(YOUR INSTRUCTIONS) Only the images get left out; everything else in the records is to be transcribed exactly.

(RECORDS FOR PROCESSING)

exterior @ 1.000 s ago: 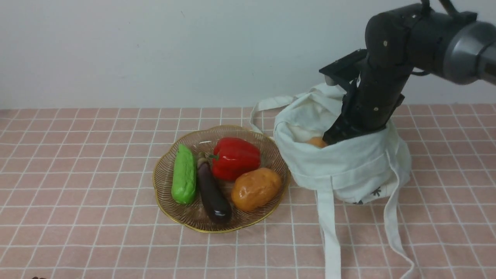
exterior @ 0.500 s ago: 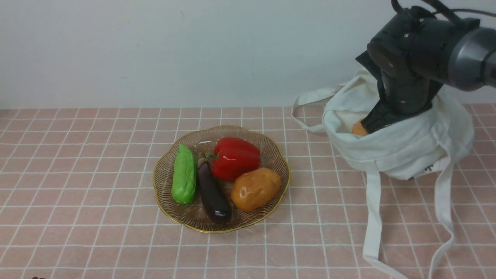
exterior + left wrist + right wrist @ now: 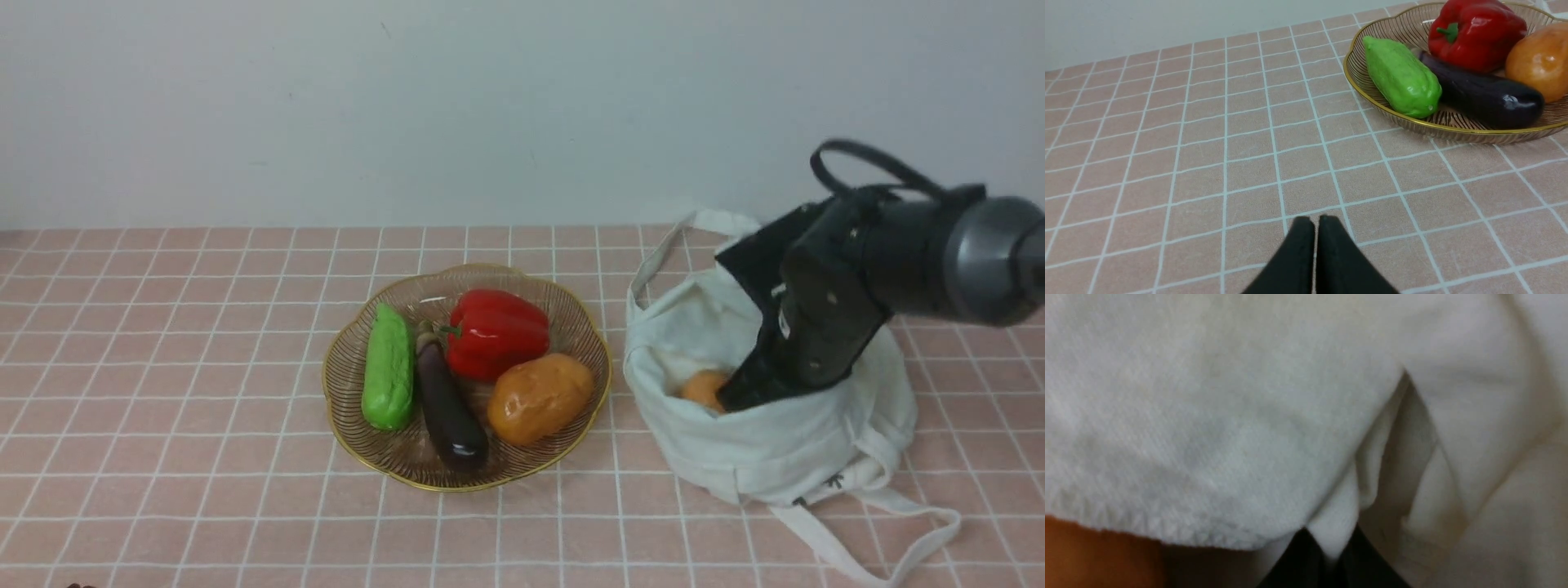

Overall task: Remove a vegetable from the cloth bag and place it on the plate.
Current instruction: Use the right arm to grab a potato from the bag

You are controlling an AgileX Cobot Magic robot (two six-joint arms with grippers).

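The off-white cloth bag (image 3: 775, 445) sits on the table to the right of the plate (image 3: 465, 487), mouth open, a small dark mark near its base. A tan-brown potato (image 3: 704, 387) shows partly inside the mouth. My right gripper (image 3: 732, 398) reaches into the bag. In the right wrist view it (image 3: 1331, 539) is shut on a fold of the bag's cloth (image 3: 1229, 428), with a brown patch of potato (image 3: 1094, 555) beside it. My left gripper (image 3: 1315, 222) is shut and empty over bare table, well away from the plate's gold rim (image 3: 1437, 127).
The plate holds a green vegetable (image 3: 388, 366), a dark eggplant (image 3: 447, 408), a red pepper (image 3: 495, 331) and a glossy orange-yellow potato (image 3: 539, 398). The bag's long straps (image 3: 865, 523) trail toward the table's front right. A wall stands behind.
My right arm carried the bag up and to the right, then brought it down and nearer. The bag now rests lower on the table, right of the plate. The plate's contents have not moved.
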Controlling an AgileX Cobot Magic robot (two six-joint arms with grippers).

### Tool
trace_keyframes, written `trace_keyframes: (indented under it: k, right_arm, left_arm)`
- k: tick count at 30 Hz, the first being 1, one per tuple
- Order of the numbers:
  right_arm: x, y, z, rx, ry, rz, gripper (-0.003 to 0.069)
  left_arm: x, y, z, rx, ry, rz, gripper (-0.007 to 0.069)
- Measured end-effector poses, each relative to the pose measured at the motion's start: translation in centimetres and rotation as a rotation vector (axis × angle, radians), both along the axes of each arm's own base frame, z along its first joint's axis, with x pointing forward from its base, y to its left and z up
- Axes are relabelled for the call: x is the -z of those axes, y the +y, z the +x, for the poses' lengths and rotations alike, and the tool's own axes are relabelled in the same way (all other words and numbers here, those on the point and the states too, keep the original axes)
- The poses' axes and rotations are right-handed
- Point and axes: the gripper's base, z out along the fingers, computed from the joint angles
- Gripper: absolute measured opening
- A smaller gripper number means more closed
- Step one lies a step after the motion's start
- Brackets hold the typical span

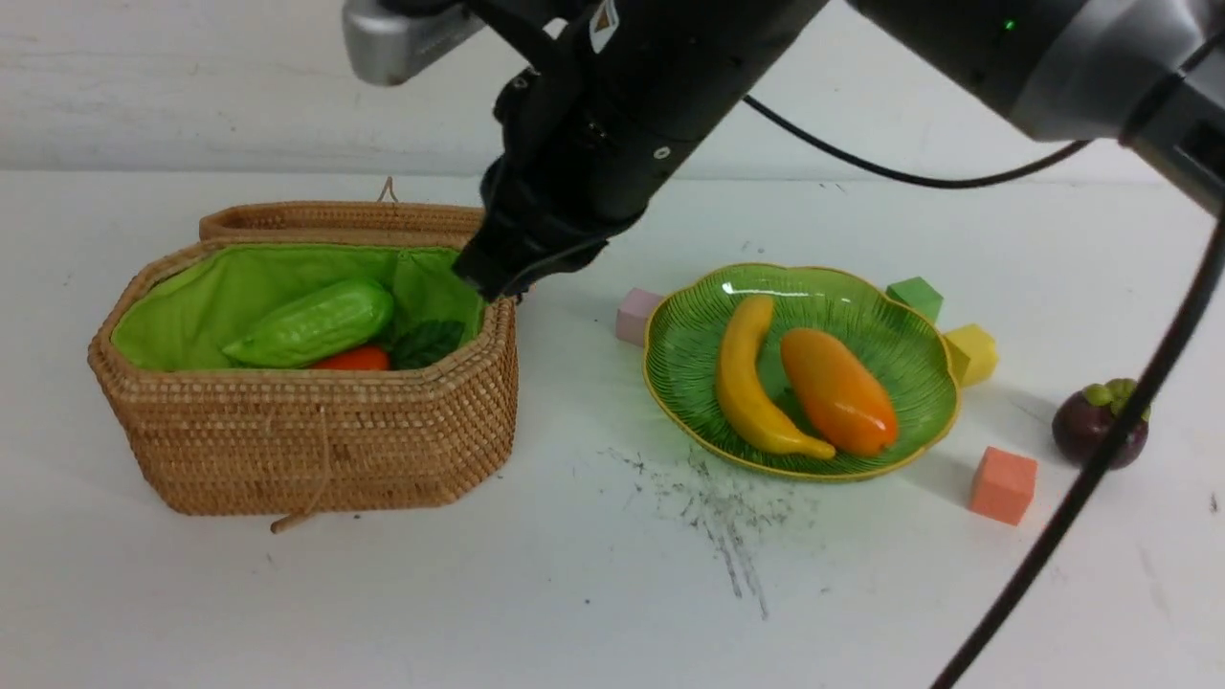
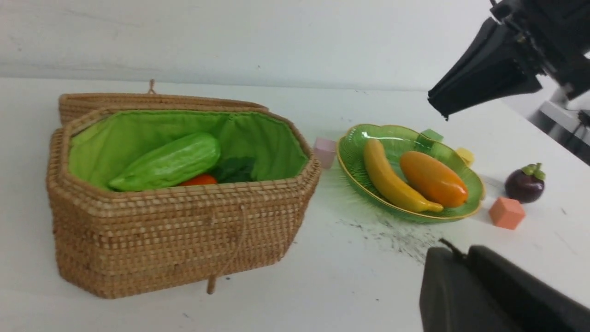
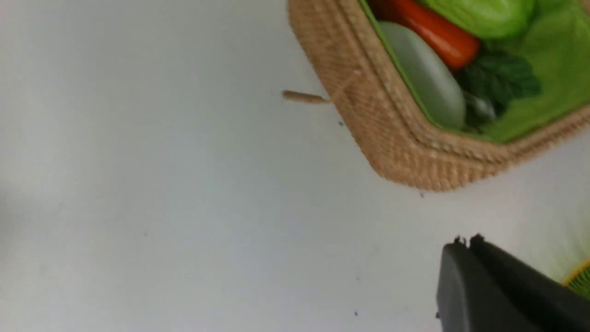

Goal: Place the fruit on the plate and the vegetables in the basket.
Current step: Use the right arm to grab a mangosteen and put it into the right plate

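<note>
The wicker basket (image 1: 316,450) stands open at the left. It holds the green gourd (image 1: 316,325), the orange carrot (image 1: 356,360) and, in the right wrist view, the white radish (image 3: 426,78). The green plate (image 1: 689,354) carries the banana (image 1: 751,383) and the mango (image 1: 837,392). Far right on the table sits the purple mangosteen (image 1: 1096,426). My right gripper (image 1: 493,282) hangs shut and empty just above the basket's right rim. My left gripper (image 2: 454,251) is shut, holds nothing, and shows only in its own wrist view.
Four small cubes lie around the plate: pink (image 1: 636,316), green (image 1: 916,297), yellow (image 1: 971,354) and orange (image 1: 1003,485). The basket's lid (image 1: 335,218) lies folded back behind it. My right arm's cable (image 1: 1081,478) crosses in front of the mangosteen.
</note>
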Motion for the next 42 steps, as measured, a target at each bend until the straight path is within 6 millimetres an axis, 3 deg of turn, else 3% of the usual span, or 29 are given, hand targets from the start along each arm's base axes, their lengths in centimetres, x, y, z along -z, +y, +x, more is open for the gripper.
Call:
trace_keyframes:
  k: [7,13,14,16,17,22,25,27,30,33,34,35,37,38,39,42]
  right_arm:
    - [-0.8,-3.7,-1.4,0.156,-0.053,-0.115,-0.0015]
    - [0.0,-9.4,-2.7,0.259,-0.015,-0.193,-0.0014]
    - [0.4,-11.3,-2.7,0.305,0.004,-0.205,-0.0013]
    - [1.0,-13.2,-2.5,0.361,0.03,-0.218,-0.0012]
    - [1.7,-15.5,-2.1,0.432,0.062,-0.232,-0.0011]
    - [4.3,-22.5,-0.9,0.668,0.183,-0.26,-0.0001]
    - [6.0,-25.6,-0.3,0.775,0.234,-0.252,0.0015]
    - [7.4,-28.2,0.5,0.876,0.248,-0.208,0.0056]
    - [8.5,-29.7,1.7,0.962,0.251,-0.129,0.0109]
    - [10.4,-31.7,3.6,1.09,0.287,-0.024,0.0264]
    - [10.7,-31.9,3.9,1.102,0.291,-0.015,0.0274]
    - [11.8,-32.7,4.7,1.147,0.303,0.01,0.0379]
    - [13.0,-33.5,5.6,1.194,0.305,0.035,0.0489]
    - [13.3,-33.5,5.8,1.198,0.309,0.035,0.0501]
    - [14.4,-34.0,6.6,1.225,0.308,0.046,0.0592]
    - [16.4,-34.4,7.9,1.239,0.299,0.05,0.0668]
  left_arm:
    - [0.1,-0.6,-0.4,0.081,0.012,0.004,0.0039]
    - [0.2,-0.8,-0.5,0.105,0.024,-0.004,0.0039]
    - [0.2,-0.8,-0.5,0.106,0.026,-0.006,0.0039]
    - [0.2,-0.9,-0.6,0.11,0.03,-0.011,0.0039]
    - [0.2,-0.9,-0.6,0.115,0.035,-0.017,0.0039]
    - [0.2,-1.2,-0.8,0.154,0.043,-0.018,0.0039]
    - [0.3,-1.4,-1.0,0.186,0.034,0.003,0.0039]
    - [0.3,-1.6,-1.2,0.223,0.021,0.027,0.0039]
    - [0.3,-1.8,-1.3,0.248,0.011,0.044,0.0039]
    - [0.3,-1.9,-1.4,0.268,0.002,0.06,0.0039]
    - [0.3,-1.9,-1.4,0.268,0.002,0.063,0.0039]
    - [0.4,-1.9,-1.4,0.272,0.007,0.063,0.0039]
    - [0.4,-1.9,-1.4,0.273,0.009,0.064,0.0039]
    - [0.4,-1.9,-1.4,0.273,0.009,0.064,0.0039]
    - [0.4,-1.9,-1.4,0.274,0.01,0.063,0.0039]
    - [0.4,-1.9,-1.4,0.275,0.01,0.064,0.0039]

(SOLUTION FOR THIS EXERCISE)
exterior @ 1.000 s ago: 
exterior @ 0.500 s ago: 
exterior + left wrist + right wrist @ now: 

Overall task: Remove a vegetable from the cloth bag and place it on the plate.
Current instruction: Use the right arm to grab a potato from the bag

You are controlling an AgileX Cobot Magic robot (two six-joint arms with grippers).

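The off-white cloth bag (image 3: 775, 445) sits on the table to the right of the plate (image 3: 465, 487), mouth open, a small dark mark near its base. A tan-brown potato (image 3: 704, 387) shows partly inside the mouth. My right gripper (image 3: 732, 398) reaches into the bag. In the right wrist view it (image 3: 1331, 539) is shut on a fold of the bag's cloth (image 3: 1229, 428), with a brown patch of potato (image 3: 1094, 555) beside it. My left gripper (image 3: 1315, 222) is shut and empty over bare table, well away from the plate's gold rim (image 3: 1437, 127).
The plate holds a green vegetable (image 3: 388, 366), a dark eggplant (image 3: 447, 408), a red pepper (image 3: 495, 331) and a glossy orange-yellow potato (image 3: 539, 398). The bag's long straps (image 3: 865, 523) trail toward the table's front right. A wall stands behind.
My right arm carried the bag up and to the right, then brought it down and nearer. The bag now rests lower on the table, right of the plate. The plate's contents have not moved.
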Controlling an AgileX Cobot Magic robot (two six-joint arms with grippers).

### Tool
trace_keyframes, written `trace_keyframes: (indented under it: k, right_arm, left_arm)`
- k: tick count at 30 Hz, the first being 1, one per tuple
- Order of the numbers:
  right_arm: x, y, z, rx, ry, rz, gripper (-0.003 to 0.069)
  left_arm: x, y, z, rx, ry, rz, gripper (-0.007 to 0.069)
- Measured end-effector poses, each relative to the pose measured at the motion's start: translation in centimetres and rotation as a rotation vector (axis × angle, radians), both along the axes of each arm's own base frame, z along its first joint's axis, with x pointing forward from its base, y to its left and z up
- Axes are relabelled for the call: x is the -z of those axes, y the +y, z the +x, for the poses' lengths and rotations alike, and the tool's own axes are relabelled in the same way (all other words and numbers here, those on the point and the states too, keep the original axes)
- The poses' axes and rotations are right-handed
- Point and axes: the gripper's base, z out along the fingers, computed from the joint angles
- Gripper: absolute measured opening
- A smaller gripper number means more closed
- Step one lies a step after the motion's start
- Brackets hold the typical span


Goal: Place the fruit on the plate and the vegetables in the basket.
Current step: Use the right arm to grab a mangosteen and put it into the right plate

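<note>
The wicker basket (image 1: 316,450) stands open at the left. It holds the green gourd (image 1: 316,325), the orange carrot (image 1: 356,360) and, in the right wrist view, the white radish (image 3: 426,78). The green plate (image 1: 689,354) carries the banana (image 1: 751,383) and the mango (image 1: 837,392). Far right on the table sits the purple mangosteen (image 1: 1096,426). My right gripper (image 1: 493,282) hangs shut and empty just above the basket's right rim. My left gripper (image 2: 454,251) is shut, holds nothing, and shows only in its own wrist view.
Four small cubes lie around the plate: pink (image 1: 636,316), green (image 1: 916,297), yellow (image 1: 971,354) and orange (image 1: 1003,485). The basket's lid (image 1: 335,218) lies folded back behind it. My right arm's cable (image 1: 1081,478) crosses in front of the mangosteen.
</note>
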Motion for the next 42 steps, as measured, a target at each bend until the straight path is within 6 millimetres an axis, 3 deg of turn, else 3% of the usual span, or 29 are given, hand targets from the start along each arm's base axes, their lengths in centimetres, x, y, z along -z, +y, +x, more is open for the gripper.
Call:
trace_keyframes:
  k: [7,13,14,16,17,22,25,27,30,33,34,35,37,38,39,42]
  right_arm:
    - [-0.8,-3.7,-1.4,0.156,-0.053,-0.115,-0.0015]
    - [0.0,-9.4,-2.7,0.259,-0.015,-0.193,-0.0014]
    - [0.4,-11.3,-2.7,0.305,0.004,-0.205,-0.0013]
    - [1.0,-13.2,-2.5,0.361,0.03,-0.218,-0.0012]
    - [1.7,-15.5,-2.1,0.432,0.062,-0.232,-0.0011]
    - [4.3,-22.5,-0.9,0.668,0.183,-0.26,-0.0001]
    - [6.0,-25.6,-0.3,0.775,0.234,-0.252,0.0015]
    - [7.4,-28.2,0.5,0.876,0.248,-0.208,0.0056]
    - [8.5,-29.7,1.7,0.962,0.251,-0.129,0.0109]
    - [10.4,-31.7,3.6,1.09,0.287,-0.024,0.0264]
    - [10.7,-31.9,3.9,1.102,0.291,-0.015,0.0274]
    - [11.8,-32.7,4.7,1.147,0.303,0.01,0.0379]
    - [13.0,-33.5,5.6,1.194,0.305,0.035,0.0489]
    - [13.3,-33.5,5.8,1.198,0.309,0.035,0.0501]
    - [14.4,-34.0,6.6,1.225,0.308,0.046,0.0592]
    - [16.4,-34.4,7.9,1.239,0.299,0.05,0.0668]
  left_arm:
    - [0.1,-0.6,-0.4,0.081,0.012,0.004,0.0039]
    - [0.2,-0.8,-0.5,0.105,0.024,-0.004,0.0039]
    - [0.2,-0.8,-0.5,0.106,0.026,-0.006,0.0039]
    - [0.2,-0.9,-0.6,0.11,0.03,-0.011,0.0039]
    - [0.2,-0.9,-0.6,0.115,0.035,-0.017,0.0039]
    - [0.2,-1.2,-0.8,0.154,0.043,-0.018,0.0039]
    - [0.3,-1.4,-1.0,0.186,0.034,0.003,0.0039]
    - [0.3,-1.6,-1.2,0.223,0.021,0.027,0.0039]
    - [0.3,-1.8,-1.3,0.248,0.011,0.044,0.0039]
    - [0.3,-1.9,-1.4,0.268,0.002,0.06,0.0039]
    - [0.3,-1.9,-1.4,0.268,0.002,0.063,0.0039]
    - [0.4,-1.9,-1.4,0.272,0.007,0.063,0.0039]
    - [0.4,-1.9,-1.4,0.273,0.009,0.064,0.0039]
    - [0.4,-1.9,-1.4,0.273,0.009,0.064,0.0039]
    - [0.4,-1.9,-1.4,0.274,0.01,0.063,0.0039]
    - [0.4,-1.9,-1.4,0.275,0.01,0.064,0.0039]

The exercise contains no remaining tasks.